[Opening EXTRACTED RECORDS section]

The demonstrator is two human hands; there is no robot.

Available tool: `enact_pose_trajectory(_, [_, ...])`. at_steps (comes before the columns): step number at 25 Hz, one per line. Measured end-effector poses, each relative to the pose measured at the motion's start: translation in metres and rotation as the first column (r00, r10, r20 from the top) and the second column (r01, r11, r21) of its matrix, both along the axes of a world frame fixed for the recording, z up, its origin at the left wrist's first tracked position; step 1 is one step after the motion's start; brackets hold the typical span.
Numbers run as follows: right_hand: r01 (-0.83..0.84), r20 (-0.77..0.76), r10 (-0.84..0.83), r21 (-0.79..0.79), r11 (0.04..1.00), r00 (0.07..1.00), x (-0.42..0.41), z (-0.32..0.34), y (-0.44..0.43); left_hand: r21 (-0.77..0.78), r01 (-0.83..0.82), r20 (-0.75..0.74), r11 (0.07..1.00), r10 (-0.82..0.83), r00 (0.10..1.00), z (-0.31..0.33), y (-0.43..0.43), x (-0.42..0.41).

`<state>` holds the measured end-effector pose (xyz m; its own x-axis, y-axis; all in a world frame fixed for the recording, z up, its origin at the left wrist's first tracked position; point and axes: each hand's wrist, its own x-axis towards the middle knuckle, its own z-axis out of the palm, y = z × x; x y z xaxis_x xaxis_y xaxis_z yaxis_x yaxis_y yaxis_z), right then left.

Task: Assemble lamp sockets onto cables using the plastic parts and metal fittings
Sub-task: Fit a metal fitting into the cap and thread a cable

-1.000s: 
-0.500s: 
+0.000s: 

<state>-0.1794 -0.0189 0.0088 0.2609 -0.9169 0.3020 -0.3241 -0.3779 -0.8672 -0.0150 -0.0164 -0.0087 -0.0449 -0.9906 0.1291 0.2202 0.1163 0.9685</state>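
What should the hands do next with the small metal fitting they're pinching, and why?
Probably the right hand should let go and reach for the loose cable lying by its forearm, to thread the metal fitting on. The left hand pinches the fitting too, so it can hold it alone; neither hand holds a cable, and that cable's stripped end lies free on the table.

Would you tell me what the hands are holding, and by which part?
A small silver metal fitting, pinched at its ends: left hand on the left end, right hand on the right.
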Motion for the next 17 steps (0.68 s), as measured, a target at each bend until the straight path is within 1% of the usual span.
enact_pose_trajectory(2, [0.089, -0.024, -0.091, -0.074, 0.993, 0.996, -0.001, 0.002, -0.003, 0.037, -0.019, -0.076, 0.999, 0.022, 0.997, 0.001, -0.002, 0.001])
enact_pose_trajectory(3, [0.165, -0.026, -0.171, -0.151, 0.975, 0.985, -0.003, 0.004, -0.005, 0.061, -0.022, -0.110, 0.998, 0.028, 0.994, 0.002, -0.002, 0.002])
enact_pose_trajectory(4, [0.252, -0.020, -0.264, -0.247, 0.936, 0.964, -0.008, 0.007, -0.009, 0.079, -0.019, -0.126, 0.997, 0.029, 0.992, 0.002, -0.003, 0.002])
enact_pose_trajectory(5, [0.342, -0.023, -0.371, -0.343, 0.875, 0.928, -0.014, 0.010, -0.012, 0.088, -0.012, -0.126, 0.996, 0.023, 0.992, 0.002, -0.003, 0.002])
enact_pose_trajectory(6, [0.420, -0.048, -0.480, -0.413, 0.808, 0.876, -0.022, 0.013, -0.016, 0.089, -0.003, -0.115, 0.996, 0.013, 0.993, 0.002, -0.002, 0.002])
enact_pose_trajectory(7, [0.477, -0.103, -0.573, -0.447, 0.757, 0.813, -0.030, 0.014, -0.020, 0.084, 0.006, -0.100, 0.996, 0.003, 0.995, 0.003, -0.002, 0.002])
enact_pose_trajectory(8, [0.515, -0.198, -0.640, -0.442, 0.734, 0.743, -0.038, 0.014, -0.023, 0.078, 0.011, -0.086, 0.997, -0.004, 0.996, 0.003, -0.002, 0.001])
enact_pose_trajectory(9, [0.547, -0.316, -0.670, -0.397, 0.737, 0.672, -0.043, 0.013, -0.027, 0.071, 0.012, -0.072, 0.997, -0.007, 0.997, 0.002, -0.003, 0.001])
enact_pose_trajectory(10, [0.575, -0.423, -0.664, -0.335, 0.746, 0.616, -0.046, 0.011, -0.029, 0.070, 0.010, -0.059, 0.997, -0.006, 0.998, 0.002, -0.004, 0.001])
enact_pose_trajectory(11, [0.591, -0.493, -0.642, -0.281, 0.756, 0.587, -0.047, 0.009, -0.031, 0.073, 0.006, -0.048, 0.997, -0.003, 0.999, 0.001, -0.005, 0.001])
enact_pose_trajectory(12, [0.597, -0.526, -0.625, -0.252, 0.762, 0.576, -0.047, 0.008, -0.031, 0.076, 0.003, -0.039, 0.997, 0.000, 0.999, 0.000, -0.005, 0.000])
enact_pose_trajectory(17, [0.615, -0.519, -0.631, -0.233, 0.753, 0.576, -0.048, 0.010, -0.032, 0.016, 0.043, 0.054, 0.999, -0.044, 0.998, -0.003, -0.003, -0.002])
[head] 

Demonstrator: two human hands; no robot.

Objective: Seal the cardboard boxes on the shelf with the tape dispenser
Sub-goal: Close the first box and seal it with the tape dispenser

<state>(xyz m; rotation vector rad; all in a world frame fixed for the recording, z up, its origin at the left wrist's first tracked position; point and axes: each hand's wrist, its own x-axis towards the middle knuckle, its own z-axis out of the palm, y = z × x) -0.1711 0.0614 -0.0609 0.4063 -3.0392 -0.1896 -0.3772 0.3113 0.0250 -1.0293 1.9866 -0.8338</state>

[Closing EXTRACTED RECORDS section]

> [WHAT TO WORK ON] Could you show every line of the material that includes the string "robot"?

> [ANSWER TO THIS TASK]
The demonstrator is two human hands; there is no robot.
Demonstrator: two human hands; no robot.

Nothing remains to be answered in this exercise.